▶ _TRY IT_: Print out the data below in full and exactly, skipping the pictures.

▶ _RECORD EXTRACTS_:
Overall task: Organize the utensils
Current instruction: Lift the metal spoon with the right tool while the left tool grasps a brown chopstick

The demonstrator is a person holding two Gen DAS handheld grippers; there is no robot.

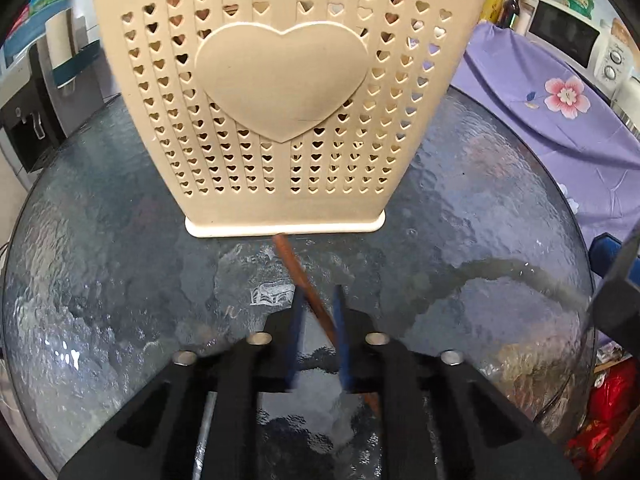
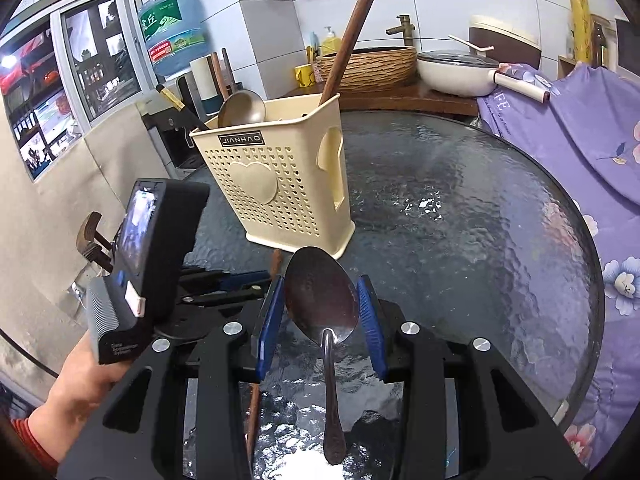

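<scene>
While the left tool [image 1: 317,312] pinches a chopstick [image 1: 298,270], the right tool [image 2: 320,304] grips a spoon [image 2: 320,292].

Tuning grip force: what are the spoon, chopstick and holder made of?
Spoon: metal, likely steel; shiny, darkly tarnished bowl.
Chopstick: probably wood; matte reddish-brown.
Holder: plastic; moulded cream walls with heart-shaped holes.

Open glass table [image 2: 460,208] lies right of the utensil holder [image 2: 280,184]; left gripper [image 2: 224,280] crowds its left.
</scene>
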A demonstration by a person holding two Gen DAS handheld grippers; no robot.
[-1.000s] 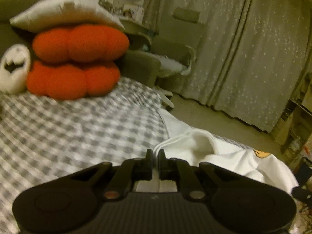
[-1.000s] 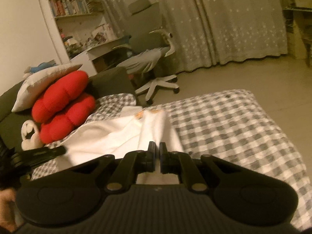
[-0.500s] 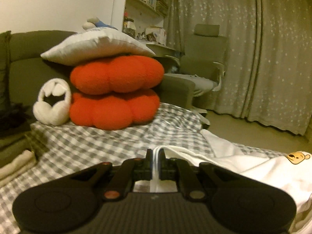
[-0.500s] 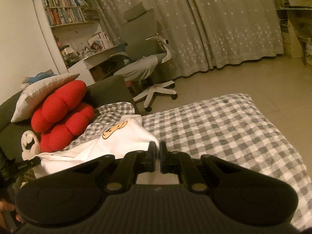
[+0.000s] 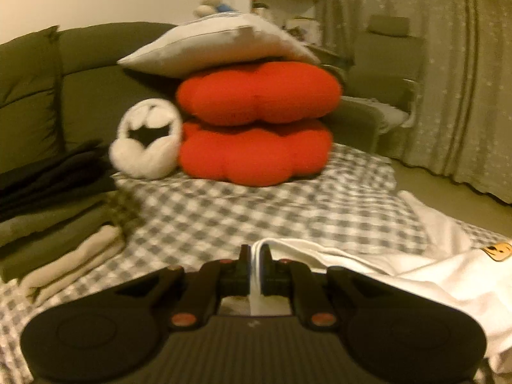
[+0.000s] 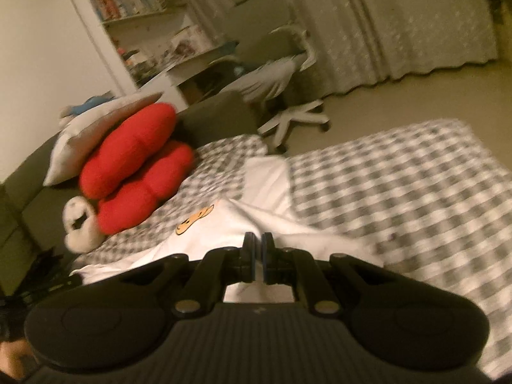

▶ _SOLUTION_:
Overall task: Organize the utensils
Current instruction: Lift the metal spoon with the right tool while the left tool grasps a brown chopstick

The demonstrator is a person holding two Gen DAS handheld grippers; there is no robot.


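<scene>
While the left tool [image 1: 317,312] pinches a chopstick [image 1: 298,270], the right tool [image 2: 320,304] grips a spoon [image 2: 320,292].

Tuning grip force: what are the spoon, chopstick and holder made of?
Spoon: metal, likely steel; shiny, darkly tarnished bowl.
Chopstick: probably wood; matte reddish-brown.
Holder: plastic; moulded cream walls with heart-shaped holes.

Open glass table [image 2: 460,208] lies right of the utensil holder [image 2: 280,184]; left gripper [image 2: 224,280] crowds its left.
</scene>
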A demonstration by a person holding two Gen DAS handheld grippers; no robot.
[-1.000s] 
[-1.000s] 
[-0.500s] 
[-0.500s] 
[+0.000s] 
[+0.000s] 

That completes the answer.